***** Input *****

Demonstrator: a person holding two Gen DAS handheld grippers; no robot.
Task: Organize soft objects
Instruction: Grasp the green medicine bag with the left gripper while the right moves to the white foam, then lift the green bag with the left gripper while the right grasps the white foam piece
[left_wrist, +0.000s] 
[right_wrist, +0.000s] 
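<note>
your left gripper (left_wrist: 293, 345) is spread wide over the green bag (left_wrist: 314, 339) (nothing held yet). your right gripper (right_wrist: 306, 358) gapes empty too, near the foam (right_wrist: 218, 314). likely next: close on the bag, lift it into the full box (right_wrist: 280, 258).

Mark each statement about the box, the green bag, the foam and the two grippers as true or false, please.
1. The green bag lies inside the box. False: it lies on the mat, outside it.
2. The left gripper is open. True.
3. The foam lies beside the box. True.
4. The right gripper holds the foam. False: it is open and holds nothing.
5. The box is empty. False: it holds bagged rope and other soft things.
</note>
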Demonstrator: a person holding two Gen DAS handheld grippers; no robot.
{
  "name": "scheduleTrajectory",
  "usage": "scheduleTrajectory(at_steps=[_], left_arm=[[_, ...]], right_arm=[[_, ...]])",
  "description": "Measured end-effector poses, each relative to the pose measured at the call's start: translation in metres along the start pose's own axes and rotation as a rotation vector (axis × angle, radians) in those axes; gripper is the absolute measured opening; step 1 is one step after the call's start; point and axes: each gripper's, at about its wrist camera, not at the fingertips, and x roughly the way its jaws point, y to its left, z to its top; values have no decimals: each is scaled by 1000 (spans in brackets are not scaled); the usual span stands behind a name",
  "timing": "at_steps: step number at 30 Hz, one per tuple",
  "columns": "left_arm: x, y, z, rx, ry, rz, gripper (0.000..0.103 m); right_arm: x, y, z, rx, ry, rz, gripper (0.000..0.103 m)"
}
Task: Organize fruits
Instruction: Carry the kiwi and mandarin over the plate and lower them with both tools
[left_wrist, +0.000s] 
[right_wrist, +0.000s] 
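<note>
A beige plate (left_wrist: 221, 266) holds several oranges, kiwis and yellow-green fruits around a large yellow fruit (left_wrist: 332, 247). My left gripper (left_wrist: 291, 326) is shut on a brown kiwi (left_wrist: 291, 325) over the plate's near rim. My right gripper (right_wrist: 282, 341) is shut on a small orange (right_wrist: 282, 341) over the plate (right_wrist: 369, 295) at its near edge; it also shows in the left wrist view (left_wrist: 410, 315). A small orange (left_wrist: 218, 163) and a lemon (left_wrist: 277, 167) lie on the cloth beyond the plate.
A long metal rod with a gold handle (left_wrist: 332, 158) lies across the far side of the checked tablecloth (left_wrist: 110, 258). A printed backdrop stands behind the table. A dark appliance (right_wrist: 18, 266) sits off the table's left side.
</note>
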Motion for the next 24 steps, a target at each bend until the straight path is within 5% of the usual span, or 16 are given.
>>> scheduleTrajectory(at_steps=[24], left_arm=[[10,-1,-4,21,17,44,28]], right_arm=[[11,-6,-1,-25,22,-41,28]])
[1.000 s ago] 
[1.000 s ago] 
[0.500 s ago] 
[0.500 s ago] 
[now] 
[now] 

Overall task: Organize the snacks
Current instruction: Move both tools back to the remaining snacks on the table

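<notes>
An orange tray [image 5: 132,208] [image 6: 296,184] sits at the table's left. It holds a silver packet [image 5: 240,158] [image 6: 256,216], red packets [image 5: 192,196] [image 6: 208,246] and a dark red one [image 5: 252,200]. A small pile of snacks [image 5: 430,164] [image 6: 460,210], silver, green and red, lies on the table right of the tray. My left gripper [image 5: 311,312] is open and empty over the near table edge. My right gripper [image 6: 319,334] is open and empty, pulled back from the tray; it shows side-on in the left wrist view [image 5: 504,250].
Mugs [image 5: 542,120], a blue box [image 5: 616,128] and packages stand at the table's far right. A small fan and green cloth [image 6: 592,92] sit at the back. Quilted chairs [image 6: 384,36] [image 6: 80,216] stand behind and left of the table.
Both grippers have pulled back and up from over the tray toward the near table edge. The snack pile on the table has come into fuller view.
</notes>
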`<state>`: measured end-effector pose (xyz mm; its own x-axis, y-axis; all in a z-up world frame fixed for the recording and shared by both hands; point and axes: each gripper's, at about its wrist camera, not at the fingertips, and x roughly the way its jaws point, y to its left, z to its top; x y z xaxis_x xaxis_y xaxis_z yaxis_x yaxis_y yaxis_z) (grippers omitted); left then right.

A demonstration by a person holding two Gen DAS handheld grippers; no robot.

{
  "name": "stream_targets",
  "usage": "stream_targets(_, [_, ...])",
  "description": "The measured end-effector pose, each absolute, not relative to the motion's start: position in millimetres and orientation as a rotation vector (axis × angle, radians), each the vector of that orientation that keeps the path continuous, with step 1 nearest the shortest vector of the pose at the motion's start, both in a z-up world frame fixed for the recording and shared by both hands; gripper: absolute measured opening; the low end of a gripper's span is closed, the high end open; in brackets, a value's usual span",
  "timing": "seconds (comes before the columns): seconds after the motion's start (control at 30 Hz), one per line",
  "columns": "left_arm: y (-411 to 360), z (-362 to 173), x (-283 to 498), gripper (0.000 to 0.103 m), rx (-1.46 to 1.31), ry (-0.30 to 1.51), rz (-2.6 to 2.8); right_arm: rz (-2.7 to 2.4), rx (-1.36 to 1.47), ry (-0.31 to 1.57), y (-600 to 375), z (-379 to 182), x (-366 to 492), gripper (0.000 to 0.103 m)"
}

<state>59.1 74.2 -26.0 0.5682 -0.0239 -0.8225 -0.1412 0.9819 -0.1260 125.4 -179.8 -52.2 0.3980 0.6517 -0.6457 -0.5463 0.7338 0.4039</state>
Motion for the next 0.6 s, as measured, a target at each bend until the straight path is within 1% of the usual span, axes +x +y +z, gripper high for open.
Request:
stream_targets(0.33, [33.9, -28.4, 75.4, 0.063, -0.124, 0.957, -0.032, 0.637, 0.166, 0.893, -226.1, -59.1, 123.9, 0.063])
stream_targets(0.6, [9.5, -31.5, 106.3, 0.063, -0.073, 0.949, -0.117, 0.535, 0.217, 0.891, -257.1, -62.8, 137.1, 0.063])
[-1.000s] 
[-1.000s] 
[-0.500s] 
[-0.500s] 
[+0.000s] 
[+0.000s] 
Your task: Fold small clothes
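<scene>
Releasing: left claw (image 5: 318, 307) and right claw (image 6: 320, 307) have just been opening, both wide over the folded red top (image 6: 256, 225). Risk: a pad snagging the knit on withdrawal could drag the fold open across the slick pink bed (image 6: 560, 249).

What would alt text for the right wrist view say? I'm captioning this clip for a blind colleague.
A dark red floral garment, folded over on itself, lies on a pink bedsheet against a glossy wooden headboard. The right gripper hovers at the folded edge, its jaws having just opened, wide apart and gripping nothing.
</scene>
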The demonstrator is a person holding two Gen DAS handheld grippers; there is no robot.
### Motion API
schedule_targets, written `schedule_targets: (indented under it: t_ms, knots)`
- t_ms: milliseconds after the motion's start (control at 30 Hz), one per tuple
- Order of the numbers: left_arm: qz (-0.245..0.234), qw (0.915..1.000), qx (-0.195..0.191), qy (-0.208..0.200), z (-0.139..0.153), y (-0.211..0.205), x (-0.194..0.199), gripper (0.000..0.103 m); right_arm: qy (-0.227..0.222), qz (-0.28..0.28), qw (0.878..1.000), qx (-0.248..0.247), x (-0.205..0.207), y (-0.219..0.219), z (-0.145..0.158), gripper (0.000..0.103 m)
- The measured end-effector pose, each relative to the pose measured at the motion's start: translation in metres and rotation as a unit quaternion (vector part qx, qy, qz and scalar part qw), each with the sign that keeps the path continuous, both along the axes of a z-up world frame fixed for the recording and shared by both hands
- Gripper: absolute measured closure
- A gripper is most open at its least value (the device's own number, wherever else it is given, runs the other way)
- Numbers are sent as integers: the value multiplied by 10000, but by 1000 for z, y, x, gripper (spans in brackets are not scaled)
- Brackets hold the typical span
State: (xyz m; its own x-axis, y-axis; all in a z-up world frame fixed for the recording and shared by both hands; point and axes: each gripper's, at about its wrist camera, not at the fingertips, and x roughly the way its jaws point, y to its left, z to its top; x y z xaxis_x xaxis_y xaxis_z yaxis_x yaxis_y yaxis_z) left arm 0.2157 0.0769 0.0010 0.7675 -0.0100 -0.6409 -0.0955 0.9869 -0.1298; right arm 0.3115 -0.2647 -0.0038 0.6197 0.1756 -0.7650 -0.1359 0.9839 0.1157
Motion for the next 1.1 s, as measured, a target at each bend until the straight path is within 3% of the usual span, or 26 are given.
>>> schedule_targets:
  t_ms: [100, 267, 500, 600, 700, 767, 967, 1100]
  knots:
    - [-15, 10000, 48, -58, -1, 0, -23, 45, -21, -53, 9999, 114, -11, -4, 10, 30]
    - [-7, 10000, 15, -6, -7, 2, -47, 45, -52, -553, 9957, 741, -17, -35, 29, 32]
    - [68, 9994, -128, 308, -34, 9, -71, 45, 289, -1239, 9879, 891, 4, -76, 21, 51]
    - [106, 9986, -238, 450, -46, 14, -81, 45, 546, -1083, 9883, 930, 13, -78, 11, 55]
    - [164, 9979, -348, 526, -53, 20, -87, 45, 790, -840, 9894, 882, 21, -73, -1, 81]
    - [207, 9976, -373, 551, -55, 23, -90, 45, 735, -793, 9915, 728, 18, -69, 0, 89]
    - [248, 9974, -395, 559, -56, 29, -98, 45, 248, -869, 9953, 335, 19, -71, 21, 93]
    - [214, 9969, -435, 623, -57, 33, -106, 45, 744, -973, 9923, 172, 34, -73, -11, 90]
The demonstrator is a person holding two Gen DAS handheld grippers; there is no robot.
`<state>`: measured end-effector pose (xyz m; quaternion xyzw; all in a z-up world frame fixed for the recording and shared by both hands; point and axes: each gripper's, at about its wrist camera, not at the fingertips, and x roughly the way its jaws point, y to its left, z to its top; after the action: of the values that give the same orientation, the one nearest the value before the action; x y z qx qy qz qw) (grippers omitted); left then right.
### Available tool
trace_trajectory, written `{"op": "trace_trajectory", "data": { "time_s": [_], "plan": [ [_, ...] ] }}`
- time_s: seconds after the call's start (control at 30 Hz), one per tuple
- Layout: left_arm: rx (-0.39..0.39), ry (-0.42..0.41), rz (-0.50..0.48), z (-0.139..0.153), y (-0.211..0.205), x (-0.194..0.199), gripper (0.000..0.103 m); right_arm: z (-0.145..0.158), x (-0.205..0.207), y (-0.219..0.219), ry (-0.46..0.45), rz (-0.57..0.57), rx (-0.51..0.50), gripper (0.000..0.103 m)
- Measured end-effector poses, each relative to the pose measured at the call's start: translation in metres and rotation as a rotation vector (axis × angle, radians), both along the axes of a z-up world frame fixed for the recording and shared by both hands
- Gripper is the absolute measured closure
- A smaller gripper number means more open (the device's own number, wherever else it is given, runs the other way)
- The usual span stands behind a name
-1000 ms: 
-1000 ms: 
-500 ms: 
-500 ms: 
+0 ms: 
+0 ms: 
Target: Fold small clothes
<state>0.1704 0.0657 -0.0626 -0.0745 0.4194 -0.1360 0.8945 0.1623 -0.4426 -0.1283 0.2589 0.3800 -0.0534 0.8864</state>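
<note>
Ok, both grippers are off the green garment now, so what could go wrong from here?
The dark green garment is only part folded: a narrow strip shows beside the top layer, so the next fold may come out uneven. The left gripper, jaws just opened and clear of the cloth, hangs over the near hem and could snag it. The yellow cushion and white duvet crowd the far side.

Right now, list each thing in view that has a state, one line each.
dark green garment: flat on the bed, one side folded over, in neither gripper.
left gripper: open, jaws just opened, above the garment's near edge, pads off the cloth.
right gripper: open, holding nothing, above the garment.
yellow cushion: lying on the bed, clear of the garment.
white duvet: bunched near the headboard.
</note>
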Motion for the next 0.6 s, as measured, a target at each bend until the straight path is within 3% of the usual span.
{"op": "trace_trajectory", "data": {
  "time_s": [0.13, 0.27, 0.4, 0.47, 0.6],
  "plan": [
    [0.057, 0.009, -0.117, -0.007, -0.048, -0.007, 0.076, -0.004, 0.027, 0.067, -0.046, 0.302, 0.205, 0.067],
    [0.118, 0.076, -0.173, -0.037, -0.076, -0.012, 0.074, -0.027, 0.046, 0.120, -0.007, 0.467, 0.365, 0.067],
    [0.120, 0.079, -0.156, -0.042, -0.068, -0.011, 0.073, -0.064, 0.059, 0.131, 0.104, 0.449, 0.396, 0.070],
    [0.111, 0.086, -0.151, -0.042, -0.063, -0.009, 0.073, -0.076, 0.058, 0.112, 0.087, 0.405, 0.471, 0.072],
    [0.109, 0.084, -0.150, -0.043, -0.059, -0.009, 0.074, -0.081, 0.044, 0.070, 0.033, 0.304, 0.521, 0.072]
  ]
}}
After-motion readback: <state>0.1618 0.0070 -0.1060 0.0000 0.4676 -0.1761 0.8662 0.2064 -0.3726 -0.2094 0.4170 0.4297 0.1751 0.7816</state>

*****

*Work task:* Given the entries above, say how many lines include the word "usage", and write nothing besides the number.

*Completed exercise:* 2